What are the cases where cache misses are common ?
A lot of compute jobs.
Any Shader with unpredictable access.
Any Shader with enough inputs that the cache can't handle it.
Any unswizzled input
My guess would be that it's designed the way it is for a reason, MS do a lot of measurement of 360 titles and GPU utilization, and I'd guess that they found that a lot of the compute resources were under utilized because of data stalls.
There isn't much you can do on a PC to fix this, you need API support for something like a fast memory pool, all you can really do on a PC is increase the size of register pools to increase the number of threads in flight and increase the caches, and that might be more expensive for a given performance gain than throwing more CU's ar the problem.
As I said I wouldn't like to posit how much CU's are underutilized in the average modern renderer because of data stalls. If I were guessing I would GUESS it is a significant amount.
I do know it's stupidly easy to write a compute job that you think will run 100x faster than your trivial CPU solution, benchmark it and discover it's actually slower, because the ALU's are all sitting there waiting for data. It's one of the reasons I've been saying that FLOPS are not a useful performance metric.

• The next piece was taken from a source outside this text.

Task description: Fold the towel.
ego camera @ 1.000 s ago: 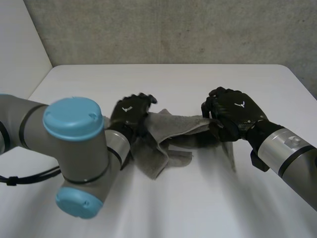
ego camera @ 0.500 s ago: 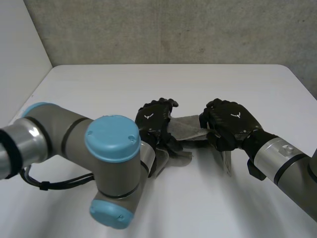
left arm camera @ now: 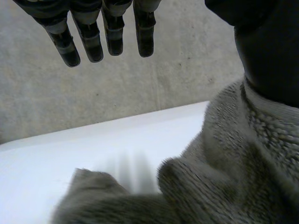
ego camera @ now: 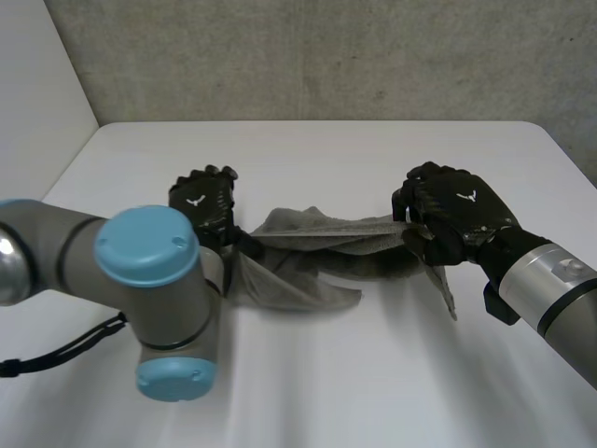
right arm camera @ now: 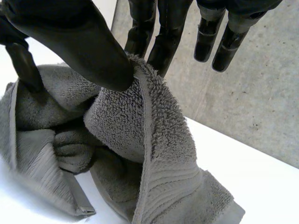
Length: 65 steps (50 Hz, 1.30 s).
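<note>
Where the head view looks down on the white table, we note the grey terry towel raised and drawn out between the two hands. A loose fold hangs toward the tabletop beside the left hand. The left hand is at one end of the cloth and the right hand at the other, back upward, with a short tail of towel hanging below it. The left arm's light-blue cap sits in the foreground. A grey concrete wall stands behind the table. How either hand grips cannot be read from here.

Left wrist view: the fingers are straight and spread, clear of the cloth, with wall and table behind them. The thumb is down on the towel's edge, and the cloth rises to it and hangs from there. We cannot see what the thumb presses against.

Right wrist view: the thumb clamps a thick folded edge of towel against two fingers behind it, a firm pinch. The other fingers are straight and touch nothing. Below the pinch the towel bunches in loops and reaches the table.
</note>
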Each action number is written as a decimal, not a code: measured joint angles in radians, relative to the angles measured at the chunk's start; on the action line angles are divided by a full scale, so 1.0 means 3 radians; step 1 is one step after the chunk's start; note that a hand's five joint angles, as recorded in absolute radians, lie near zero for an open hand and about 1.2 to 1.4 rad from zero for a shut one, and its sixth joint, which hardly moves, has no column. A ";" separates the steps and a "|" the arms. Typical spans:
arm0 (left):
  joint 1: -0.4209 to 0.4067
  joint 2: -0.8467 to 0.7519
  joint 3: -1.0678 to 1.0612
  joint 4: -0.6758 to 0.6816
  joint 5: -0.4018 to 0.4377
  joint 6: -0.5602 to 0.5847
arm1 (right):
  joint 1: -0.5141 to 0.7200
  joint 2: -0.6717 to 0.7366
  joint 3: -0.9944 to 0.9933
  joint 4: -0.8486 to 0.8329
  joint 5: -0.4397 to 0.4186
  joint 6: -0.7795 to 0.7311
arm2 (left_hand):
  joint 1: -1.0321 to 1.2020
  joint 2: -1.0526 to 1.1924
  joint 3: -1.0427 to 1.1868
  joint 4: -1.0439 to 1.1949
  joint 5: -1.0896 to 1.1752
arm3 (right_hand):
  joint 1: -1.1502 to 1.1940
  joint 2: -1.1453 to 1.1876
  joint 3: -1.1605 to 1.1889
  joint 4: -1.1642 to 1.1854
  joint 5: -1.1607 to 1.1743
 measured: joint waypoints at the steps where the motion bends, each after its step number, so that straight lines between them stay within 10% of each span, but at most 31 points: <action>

And as I said before the danger with the solution MS has come up with is you need to schedule moves of source data to the fast RAM, that eats bandwidth, and if you can't get it there fast enough the entire rendering pipeline stalls.

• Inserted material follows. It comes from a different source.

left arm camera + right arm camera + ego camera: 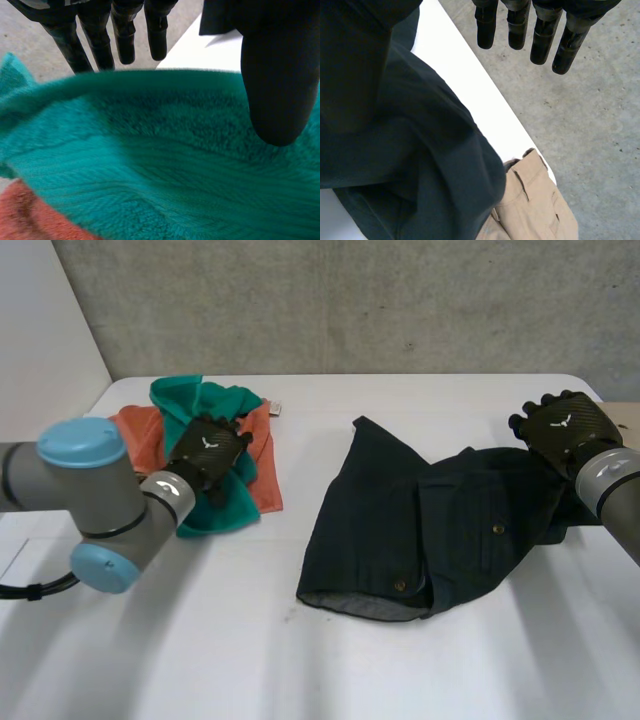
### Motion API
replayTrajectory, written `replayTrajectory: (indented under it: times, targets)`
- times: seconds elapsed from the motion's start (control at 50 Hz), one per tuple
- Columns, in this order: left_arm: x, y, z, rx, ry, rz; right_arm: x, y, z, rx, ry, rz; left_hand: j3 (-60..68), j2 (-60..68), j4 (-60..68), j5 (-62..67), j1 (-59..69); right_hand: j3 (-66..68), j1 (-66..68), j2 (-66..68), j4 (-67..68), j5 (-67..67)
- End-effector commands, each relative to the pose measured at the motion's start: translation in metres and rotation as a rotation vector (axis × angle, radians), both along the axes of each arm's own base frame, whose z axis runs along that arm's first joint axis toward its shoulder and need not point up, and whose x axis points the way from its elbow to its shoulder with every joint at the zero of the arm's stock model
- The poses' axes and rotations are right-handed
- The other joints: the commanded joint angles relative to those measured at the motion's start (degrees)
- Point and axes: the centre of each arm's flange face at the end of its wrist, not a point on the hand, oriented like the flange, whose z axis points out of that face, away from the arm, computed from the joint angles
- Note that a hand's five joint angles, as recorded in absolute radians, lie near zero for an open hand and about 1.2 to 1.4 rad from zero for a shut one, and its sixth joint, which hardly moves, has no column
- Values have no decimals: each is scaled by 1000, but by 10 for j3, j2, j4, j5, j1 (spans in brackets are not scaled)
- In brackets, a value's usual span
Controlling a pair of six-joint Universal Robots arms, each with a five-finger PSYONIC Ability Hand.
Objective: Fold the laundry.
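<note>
Concrete wall backs a white bench that carries all of the laundry in the head view.

1. Dark buttoned garment: largest item, on the bench's right half, spread flat with folds and two small buttons showing. Whether it is a shirt or shorts cannot be settled from these views. Its far right end runs under the right hand.

2. Teal towel: bunched on the bench's left half, lying on top of an orange towel that is spread flat beneath it. Both are well apart from the dark garment.

3. Tan trousers: seen in the right wrist view past the bench's edge, just beside the dark garment's end, with the concrete floor beyond.

4. Left hand: over the middle of the teal towel. In its wrist view the fingers are straight and the thumb stands apart from them, with a ridge of teal pile under the palm; nothing is gripped.

5. Right hand: over the dark garment's far right end. Its fingers are straight and spread, clear of the cloth, pointing out over the floor.

6. Small white label: on the bench, at the orange towel's far corner.
</note>
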Motion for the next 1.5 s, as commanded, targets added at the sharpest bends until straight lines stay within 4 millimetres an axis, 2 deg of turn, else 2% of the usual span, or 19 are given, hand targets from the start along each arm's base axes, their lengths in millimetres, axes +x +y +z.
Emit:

I also have questions as to how deferred renderers are best handled with such a small fast memory pool. It wouldn't be unusual for a deferred renderer to write 28 bytes/pixel, and that won't fit in 32MB at 1080P. Can you split the MRT's to different pools? Does MS provide guidance for devs trying to do this?
To me it's an interesting approach, How effective it is will depend on how ALU bound vs Data bound shaders are in modern games, I just haven't looked at enough data or spoken to anyone who has to have a good idea.